#### WHAT THE EXERCISE ASKS:
Copy the lines below exactly. Start at the first and finish with the line containing "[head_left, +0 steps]".

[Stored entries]
————————

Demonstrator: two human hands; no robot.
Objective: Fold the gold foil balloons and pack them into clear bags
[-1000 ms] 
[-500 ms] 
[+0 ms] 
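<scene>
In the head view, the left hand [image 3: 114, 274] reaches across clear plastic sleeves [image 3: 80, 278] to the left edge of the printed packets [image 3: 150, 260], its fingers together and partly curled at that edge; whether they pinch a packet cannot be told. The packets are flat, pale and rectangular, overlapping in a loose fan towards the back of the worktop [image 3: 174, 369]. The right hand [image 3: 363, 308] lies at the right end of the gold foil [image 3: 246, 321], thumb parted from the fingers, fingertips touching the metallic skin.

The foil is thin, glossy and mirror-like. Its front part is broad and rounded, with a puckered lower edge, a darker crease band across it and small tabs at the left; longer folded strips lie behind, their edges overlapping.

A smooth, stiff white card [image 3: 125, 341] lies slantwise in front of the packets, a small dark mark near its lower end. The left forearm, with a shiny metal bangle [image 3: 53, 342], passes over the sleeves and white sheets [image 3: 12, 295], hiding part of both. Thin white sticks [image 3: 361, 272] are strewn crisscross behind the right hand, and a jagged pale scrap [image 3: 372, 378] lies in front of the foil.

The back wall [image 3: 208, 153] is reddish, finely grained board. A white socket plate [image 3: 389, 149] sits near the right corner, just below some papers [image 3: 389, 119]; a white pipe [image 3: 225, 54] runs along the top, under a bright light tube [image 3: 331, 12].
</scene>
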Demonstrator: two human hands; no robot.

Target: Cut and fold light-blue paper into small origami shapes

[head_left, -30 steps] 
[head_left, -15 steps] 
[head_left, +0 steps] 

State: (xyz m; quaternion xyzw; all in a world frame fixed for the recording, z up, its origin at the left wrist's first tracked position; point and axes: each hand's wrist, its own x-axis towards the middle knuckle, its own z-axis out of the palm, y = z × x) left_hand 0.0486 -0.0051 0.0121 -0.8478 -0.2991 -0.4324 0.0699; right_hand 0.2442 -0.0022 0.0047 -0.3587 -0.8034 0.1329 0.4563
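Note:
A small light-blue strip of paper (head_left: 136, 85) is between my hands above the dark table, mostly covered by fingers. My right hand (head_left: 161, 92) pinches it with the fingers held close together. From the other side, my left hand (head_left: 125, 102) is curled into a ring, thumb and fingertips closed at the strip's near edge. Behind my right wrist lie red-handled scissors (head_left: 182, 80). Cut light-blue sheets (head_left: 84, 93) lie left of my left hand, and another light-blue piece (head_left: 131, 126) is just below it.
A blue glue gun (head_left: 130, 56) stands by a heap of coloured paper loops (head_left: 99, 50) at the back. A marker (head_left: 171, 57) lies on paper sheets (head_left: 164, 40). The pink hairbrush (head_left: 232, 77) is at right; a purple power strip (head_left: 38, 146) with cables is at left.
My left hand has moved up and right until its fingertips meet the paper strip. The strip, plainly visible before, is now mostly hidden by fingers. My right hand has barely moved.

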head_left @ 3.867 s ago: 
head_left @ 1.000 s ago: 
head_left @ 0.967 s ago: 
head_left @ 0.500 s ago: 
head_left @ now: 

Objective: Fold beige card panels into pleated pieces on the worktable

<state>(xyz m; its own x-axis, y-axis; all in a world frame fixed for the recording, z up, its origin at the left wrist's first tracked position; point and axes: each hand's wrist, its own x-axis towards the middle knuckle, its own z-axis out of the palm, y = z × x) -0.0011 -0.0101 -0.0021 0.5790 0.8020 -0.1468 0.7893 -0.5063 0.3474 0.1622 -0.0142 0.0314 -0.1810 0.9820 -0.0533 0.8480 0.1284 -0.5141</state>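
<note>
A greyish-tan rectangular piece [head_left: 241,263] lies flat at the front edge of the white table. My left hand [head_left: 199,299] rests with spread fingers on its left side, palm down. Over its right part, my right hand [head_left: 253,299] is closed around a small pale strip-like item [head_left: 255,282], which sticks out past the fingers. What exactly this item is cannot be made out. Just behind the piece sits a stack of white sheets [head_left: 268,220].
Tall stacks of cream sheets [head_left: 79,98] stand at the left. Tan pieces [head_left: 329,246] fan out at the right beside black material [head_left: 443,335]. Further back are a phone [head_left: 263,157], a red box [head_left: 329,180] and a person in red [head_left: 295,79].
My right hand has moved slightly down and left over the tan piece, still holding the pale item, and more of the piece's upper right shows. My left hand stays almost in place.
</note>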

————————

#### OUTPUT:
Demonstrator: two human hands; no robot.
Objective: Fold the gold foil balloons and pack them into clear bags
[-1000 ms] 
[-500 ms] 
[+0 ms] 
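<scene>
In the head view, the left hand [image 3: 114, 274] reaches across clear plastic sleeves [image 3: 80, 278] to the left edge of the printed packets [image 3: 150, 260], its fingers together and partly curled at that edge; whether they pinch a packet cannot be told. The packets are flat, pale and rectangular, overlapping in a loose fan towards the back of the worktop [image 3: 174, 369]. The right hand [image 3: 363, 308] lies at the right end of the gold foil [image 3: 246, 321], thumb parted from the fingers, fingertips touching the metallic skin.

The foil is thin, glossy and mirror-like. Its front part is broad and rounded, with a puckered lower edge, a darker crease band across it and small tabs at the left; longer folded strips lie behind, their edges overlapping.

A smooth, stiff white card [image 3: 125, 341] lies slantwise in front of the packets, a small dark mark near its lower end. The left forearm, with a shiny metal bangle [image 3: 53, 342], passes over the sleeves and white sheets [image 3: 12, 295], hiding part of both. Thin white sticks [image 3: 361, 272] are strewn crisscross behind the right hand, and a jagged pale scrap [image 3: 372, 378] lies in front of the foil.

The back wall [image 3: 208, 153] is reddish, finely grained board. A white socket plate [image 3: 389, 149] sits near the right corner, just below some papers [image 3: 389, 119]; a white pipe [image 3: 225, 54] runs along the top, under a bright light tube [image 3: 331, 12].
</scene>
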Demonstrator: two human hands; no robot.

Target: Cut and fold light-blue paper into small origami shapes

[head_left, -30 steps] 
[head_left, -15 steps] 
[head_left, +0 steps] 

With this, the output is complete.